REQUIRED ACTION:
Would you retype the whole listing exactly, leaving its pictures out?

DATA EXTRACT:
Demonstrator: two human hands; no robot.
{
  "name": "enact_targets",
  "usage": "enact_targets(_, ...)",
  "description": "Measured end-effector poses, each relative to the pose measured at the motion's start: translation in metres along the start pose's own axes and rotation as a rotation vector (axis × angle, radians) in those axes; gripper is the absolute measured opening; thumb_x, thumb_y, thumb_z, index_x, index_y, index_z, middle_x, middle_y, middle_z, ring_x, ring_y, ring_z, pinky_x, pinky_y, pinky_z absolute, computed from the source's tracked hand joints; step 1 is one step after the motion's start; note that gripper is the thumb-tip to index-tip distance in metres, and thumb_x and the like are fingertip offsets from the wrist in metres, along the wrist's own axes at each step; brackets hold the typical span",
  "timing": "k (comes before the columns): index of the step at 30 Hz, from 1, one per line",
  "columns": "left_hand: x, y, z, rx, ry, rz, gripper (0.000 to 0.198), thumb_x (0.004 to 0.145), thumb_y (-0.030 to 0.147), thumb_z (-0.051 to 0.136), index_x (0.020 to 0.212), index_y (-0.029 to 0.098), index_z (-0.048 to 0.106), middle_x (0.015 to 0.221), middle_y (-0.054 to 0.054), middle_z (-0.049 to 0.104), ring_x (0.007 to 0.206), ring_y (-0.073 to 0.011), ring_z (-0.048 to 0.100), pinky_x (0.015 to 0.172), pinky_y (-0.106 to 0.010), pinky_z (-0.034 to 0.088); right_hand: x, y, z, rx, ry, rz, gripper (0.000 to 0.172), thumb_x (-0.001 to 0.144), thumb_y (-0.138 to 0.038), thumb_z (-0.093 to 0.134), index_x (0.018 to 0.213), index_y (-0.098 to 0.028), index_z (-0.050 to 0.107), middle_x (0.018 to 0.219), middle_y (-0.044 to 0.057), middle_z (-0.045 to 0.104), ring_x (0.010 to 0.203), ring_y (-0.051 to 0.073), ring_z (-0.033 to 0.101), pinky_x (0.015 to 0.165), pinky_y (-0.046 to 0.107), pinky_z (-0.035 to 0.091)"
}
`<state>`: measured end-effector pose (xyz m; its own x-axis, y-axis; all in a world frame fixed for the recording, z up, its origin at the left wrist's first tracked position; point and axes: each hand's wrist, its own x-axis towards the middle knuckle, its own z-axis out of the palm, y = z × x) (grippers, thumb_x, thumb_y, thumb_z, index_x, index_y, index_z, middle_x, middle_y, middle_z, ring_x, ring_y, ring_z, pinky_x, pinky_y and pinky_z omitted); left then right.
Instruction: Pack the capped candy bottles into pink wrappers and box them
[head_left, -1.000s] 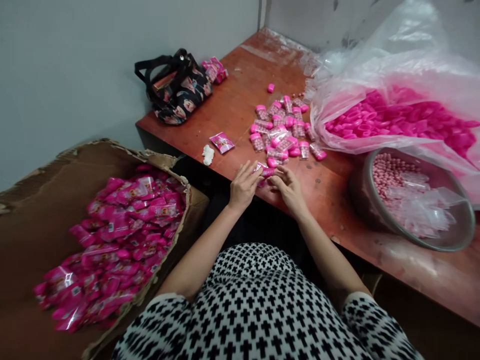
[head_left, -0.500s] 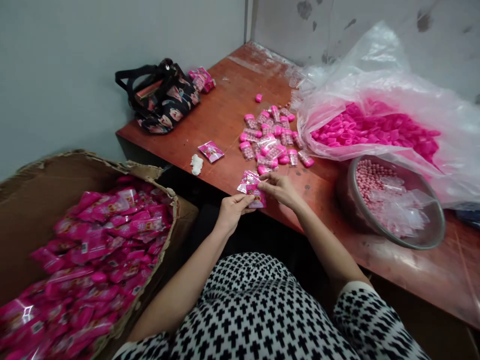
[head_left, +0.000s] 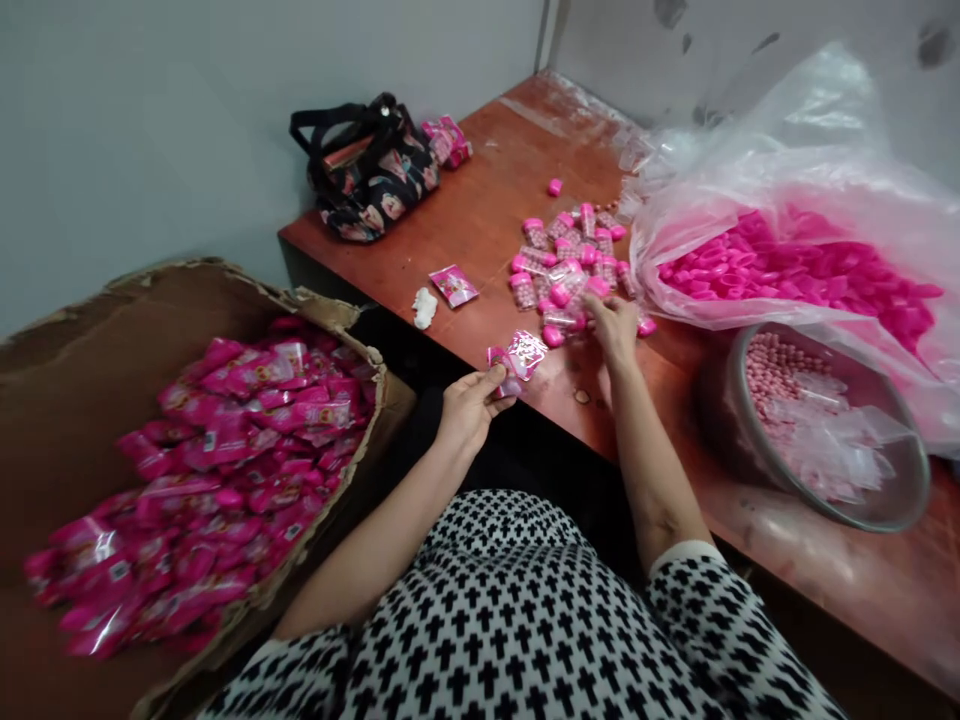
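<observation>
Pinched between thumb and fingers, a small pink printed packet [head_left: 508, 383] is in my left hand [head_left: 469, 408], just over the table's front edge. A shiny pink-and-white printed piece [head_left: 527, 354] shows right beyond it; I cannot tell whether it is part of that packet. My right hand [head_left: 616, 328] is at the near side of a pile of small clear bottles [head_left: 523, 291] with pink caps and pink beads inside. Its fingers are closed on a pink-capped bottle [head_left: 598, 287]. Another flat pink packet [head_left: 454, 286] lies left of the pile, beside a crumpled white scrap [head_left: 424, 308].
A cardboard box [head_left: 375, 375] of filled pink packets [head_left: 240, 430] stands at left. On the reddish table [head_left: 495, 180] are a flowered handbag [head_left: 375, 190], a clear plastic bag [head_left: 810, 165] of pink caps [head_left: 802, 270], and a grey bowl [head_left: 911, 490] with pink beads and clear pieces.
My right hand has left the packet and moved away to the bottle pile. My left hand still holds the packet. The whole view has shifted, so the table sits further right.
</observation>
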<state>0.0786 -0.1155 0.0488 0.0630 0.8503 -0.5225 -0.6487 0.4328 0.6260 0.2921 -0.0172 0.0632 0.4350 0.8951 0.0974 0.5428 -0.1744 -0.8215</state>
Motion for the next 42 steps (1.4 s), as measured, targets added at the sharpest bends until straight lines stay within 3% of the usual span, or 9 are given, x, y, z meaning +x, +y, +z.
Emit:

SOLUTION:
Demonstrator: two human hands; no robot.
{
  "name": "enact_targets",
  "usage": "enact_targets(_, ...)",
  "description": "Measured end-effector poses, each relative to the pose measured at the motion's start: translation in metres along the start pose's own axes and rotation as a rotation vector (axis × angle, radians) in those axes; gripper is the absolute measured opening; thumb_x, thumb_y, thumb_z, index_x, index_y, index_z, middle_x, middle_y, middle_z, ring_x, ring_y, ring_z, pinky_x, pinky_y, pinky_z absolute, computed from the source's tracked hand joints; step 1 is one step after the motion's start; note that gripper is the thumb-tip to index-tip distance in metres, and thumb_x and the like are fingertip offsets from the wrist in metres, along the wrist's own axes at each step; brackets hold the typical span",
  "timing": "k (comes before the columns): index of the step at 30 Hz, from 1, one per line",
  "columns": "left_hand: x, y, z, rx, ry, rz, gripper (0.000 to 0.198), thumb_x (0.004 to 0.145), thumb_y (-0.030 to 0.147), thumb_z (-0.051 to 0.136), index_x (0.020 to 0.212), index_y (-0.029 to 0.098), index_z (-0.048 to 0.106), middle_x (0.015 to 0.221), middle_y (-0.054 to 0.054), middle_z (-0.049 to 0.104), ring_x (0.007 to 0.206), ring_y (-0.073 to 0.011), ring_z (-0.048 to 0.100), pinky_x (0.015 to 0.172), pinky_y (-0.106 to 0.010), pinky_z (-0.034 to 0.088); right_hand: x, y, z, rx, ry, rz, gripper (0.000 to 0.172), thumb_x (-0.001 to 0.144), thumb_y (-0.138 to 0.038), thumb_z (-0.093 to 0.134), index_x (0.018 to 0.213), index_y (-0.098 to 0.028), index_z (-0.050 to 0.107), middle_x (0.018 to 0.219), middle_y (-0.044 to 0.057), middle_z (-0.045 to 0.104), ring_x (0.010 to 0.203), ring_y (-0.051 to 0.073), ring_z (-0.033 to 0.101), pinky_x (0.015 to 0.165), pinky_y (-0.046 to 0.107), pinky_z (-0.035 to 0.091)"
}
`<state>`: measured end-effector pose (xyz m; its own x-axis, y-axis; all in a world frame fixed for the recording, z up, its origin at the left wrist's first tracked position; point and axes: each hand's wrist, its own x-axis towards the middle knuckle, its own z-axis out of the palm, y = z × x) (grippers, thumb_x, thumb_y, thumb_z, index_x, index_y, index_z, middle_x, middle_y, middle_z, ring_x, ring_y, ring_z, pinky_x, pinky_y and pinky_z omitted); left then right.
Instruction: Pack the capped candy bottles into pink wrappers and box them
[head_left, -1.000s] 
[head_left, -0.500s] 
[head_left, +0.000s] 
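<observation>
Pinched between thumb and fingers, a small pink printed packet [head_left: 508, 383] is in my left hand [head_left: 469, 408], just over the table's front edge. A shiny pink-and-white printed piece [head_left: 527, 354] shows right beyond it; I cannot tell whether it is part of that packet. My right hand [head_left: 616, 328] is at the near side of a pile of small clear bottles [head_left: 523, 291] with pink caps and pink beads inside. Its fingers are closed on a pink-capped bottle [head_left: 598, 287]. Another flat pink packet [head_left: 454, 286] lies left of the pile, beside a crumpled white scrap [head_left: 424, 308].
A cardboard box [head_left: 375, 375] of filled pink packets [head_left: 240, 430] stands at left. On the reddish table [head_left: 495, 180] are a flowered handbag [head_left: 375, 190], a clear plastic bag [head_left: 810, 165] of pink caps [head_left: 802, 270], and a grey bowl [head_left: 911, 490] with pink beads and clear pieces.
My right hand has left the packet and moved away to the bottle pile. My left hand still holds the packet. The whole view has shifted, so the table sits further right.
</observation>
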<state>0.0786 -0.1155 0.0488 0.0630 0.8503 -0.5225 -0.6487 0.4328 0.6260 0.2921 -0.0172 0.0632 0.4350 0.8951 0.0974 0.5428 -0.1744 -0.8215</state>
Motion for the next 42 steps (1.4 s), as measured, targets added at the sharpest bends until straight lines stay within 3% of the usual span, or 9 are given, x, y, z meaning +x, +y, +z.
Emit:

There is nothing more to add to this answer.